YOUR INSTRUCTIONS:
Below are some entries; report how many of their lines contain the word "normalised", giving nothing besides the number.
*** TASK INPUTS ***
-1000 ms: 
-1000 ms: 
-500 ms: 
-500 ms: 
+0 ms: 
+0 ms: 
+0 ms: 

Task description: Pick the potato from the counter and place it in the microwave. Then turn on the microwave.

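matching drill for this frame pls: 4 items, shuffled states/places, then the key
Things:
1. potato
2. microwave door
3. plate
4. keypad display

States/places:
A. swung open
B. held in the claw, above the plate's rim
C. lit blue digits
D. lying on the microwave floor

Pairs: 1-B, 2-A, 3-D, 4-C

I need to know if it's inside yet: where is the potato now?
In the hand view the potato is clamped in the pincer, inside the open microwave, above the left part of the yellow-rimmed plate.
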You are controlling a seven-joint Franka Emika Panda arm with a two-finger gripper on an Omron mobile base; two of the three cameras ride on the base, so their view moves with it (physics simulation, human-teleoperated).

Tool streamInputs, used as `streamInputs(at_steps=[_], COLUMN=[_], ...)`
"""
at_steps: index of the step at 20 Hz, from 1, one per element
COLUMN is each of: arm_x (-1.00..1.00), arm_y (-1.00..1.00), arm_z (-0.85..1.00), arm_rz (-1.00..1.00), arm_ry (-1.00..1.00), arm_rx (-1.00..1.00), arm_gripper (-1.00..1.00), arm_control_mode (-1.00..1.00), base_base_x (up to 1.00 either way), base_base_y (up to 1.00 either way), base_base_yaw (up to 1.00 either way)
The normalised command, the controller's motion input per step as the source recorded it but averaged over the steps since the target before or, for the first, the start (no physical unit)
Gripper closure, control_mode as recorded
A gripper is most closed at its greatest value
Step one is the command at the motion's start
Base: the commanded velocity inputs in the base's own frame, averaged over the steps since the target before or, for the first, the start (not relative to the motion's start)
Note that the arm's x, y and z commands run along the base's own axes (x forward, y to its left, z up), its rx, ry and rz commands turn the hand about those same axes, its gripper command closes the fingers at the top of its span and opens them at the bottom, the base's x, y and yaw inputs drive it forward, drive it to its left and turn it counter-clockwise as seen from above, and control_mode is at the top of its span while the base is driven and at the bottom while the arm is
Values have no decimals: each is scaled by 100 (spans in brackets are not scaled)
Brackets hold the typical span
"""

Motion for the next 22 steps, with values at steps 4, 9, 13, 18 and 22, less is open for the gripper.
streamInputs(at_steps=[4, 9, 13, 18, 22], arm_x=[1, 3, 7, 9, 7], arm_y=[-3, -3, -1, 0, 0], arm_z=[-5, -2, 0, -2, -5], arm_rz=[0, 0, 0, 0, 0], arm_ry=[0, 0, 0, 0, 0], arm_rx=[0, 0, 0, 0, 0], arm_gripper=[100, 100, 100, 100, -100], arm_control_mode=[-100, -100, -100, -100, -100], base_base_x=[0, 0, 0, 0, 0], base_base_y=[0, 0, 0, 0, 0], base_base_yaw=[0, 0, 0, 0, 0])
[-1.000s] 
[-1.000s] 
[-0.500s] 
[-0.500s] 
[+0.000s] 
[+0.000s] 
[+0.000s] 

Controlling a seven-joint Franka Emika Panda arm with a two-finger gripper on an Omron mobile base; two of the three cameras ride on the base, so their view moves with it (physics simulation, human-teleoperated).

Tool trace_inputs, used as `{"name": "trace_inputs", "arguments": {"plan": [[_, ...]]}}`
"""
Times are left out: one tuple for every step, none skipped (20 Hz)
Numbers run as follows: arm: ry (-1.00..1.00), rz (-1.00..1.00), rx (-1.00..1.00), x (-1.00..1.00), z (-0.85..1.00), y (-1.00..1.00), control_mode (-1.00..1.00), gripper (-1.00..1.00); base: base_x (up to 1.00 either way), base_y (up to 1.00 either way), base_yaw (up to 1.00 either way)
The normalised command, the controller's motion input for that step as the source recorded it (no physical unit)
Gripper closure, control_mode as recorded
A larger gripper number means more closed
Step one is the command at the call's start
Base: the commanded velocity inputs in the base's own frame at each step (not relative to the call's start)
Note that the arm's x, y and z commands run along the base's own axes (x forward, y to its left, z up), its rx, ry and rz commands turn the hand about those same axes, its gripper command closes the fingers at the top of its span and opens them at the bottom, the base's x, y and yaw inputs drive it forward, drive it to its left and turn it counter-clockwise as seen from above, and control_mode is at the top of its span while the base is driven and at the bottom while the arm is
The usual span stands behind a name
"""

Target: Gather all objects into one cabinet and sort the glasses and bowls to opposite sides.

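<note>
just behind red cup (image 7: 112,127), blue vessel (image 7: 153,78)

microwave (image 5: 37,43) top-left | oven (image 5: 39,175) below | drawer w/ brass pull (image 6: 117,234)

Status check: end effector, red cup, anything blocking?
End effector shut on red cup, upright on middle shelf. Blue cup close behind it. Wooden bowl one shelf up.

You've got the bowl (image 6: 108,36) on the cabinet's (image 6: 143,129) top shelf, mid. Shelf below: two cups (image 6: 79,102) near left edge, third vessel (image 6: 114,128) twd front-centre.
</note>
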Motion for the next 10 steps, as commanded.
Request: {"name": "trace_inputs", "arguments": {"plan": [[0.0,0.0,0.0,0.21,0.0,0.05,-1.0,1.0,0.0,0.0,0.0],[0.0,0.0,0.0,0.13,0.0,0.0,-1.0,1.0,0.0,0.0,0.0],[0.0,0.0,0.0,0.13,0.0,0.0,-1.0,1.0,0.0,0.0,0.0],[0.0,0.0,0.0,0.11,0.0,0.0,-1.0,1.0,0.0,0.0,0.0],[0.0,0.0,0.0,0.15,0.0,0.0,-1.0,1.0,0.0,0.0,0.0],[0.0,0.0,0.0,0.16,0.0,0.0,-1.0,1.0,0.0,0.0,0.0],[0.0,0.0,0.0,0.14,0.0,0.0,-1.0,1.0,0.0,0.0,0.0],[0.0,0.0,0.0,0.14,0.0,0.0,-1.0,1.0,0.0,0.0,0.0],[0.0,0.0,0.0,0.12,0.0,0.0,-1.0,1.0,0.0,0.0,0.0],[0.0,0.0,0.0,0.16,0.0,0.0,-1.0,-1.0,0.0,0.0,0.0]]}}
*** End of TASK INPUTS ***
EXERCISE SOLUTION:
2